▶ [Task prompt]: Would you transcribe the whole listing exactly, minus its pictures?

▶ [Given material]:
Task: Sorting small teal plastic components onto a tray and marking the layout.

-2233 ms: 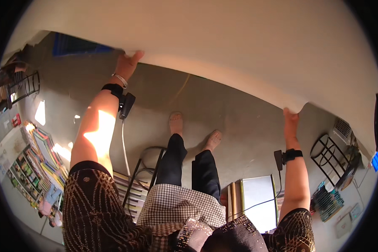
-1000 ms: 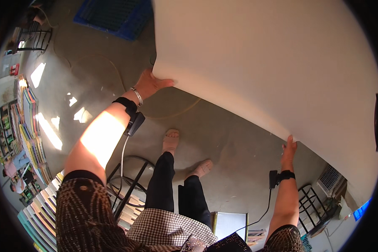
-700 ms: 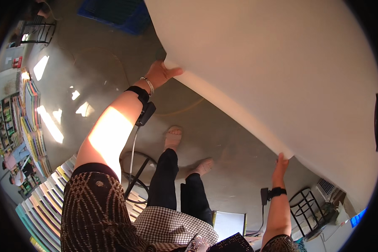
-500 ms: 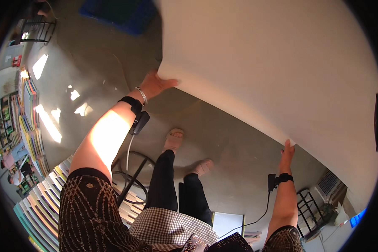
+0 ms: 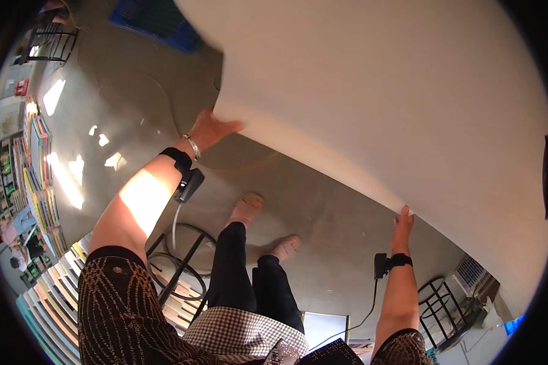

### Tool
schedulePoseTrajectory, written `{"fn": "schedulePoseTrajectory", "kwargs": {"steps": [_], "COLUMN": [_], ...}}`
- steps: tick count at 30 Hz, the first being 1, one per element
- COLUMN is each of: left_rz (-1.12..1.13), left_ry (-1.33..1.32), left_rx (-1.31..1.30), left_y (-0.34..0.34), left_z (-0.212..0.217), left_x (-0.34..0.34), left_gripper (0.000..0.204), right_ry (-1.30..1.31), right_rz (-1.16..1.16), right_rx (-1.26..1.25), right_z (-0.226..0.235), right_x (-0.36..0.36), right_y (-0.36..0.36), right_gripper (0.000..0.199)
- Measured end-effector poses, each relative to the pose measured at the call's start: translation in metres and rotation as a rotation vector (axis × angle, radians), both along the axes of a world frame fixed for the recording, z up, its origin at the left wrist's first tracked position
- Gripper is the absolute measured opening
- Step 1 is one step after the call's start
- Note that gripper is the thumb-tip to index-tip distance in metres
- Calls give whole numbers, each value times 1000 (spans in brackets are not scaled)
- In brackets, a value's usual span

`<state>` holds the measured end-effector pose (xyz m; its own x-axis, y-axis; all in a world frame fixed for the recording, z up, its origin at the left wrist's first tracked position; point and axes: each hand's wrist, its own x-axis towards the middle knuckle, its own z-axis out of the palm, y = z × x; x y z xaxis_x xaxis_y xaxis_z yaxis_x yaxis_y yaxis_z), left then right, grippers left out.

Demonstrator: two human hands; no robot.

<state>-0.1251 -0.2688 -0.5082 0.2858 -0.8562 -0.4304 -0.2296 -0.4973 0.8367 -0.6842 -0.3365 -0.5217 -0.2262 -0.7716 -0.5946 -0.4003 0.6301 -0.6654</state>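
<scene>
A large, pale cream sheet (image 5: 359, 103), looking like paper or thin board, fills the upper right and bends slightly along its near edge. My left hand (image 5: 210, 129) pinches its near left corner, thumb on top and the fingers hidden beneath. Farther right along that same edge, my right hand (image 5: 402, 225) grips the sheet with the thumb over it. Both arms reach out, and the sheet is held up off the floor. Its far side runs out of view.
Stacked boards or books (image 5: 49, 304) line the lower left, beside a black metal stool (image 5: 179, 267). A blue crate (image 5: 155, 24) lies at the far left on the grey floor (image 5: 323, 243). Another black stool (image 5: 441, 307) stands at lower right. Two people (image 5: 21, 237) are at far left.
Both hands and the sheet's near edge have shifted a little left and down in view. More of the blue crate's surroundings and a thin cord on the floor show now. Both grips stay.
</scene>
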Motion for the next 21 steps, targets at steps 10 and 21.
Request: {"fn": "schedulePoseTrajectory", "kwargs": {"steps": [10,21], "left_rz": [89,34], "left_ry": [-76,-40], "left_rx": [90,79], "left_y": [-6,17], "left_z": [-11,-37], "left_x": [-5,14], "left_gripper": [55,61], "right_ry": [2,61], "right_rz": [117,-4], "right_rx": [-57,-36], "right_z": [-8,2], "right_x": [-14,12], "right_y": [43,30], "right_gripper": [47,53]}}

▶ [Output]:
Task: Sorting small teal plastic components onto a tray and marking the layout.

-2233 ms: 
-1000 ms: 
-700 ms: 
-500 ms: 
+0 ms: 

### Tool
schedulePoseTrajectory, written `{"fn": "schedulePoseTrajectory", "kwargs": {"steps": [_], "COLUMN": [_], ...}}`
- steps: tick count at 30 Hz, the first being 1, one per element
- COLUMN is each of: left_rz (-1.12..1.13), left_ry (-1.33..1.32), left_rx (-1.31..1.30), left_y (-0.34..0.34), left_z (-0.212..0.217), left_x (-0.34..0.34), left_gripper (0.000..0.204), right_ry (-1.30..1.31), right_rz (-1.16..1.16), right_rx (-1.26..1.25), right_z (-0.226..0.235), right_x (-0.36..0.36), right_y (-0.36..0.36), right_gripper (0.000..0.199)
- Measured end-effector poses, each relative to the pose measured at the call's start: translation in metres and rotation as a rotation vector (axis × angle, radians), both along the axes of a world frame fixed for the recording, z up, its origin at the left wrist's first tracked position
- Gripper is the absolute measured opening
- Step 1 is one step after the call's start
- Note that gripper is the thumb-tip to index-tip distance in metres
- Calls give whole numbers, each value times 1000 (spans in brackets are not scaled)
- In brackets, a value's usual span

`<state>` holds the measured end-effector pose (xyz m; its own x-axis, y-axis; all in a world frame fixed for the recording, z up, its origin at the left wrist's first tracked position; point and axes: each hand's wrist, its own x-axis towards the middle knuckle, its own z-axis out of the palm, y = z × x; x y z xaxis_x xaxis_y xaxis_z yaxis_x yaxis_y yaxis_z), left then right, grippers left out.

Demonstrator: two human hands; no robot.

<state>-0.1251 -0.2688 -0.5082 0.2858 -0.8562 -0.4304 -0.2296 -0.4973 0.8367 -0.6842 -0.3365 -0.5217 -0.2262 -0.7716 -0.5946 -0.4003 0.6301 -0.6654</state>
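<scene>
A large, pale cream sheet (image 5: 359, 103), looking like paper or thin board, fills the upper right and bends slightly along its near edge. My left hand (image 5: 210, 129) pinches its near left corner, thumb on top and the fingers hidden beneath. Farther right along that same edge, my right hand (image 5: 402, 225) grips the sheet with the thumb over it. Both arms reach out, and the sheet is held up off the floor. Its far side runs out of view.
Stacked boards or books (image 5: 49, 304) line the lower left, beside a black metal stool (image 5: 179, 267). A blue crate (image 5: 155, 24) lies at the far left on the grey floor (image 5: 323, 243). Another black stool (image 5: 441, 307) stands at lower right. Two people (image 5: 21, 237) are at far left.
Both hands and the sheet's near edge have shifted a little left and down in view. More of the blue crate's surroundings and a thin cord on the floor show now. Both grips stay.
</scene>
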Motion for the next 21 steps, targets at steps 10 and 21.
Request: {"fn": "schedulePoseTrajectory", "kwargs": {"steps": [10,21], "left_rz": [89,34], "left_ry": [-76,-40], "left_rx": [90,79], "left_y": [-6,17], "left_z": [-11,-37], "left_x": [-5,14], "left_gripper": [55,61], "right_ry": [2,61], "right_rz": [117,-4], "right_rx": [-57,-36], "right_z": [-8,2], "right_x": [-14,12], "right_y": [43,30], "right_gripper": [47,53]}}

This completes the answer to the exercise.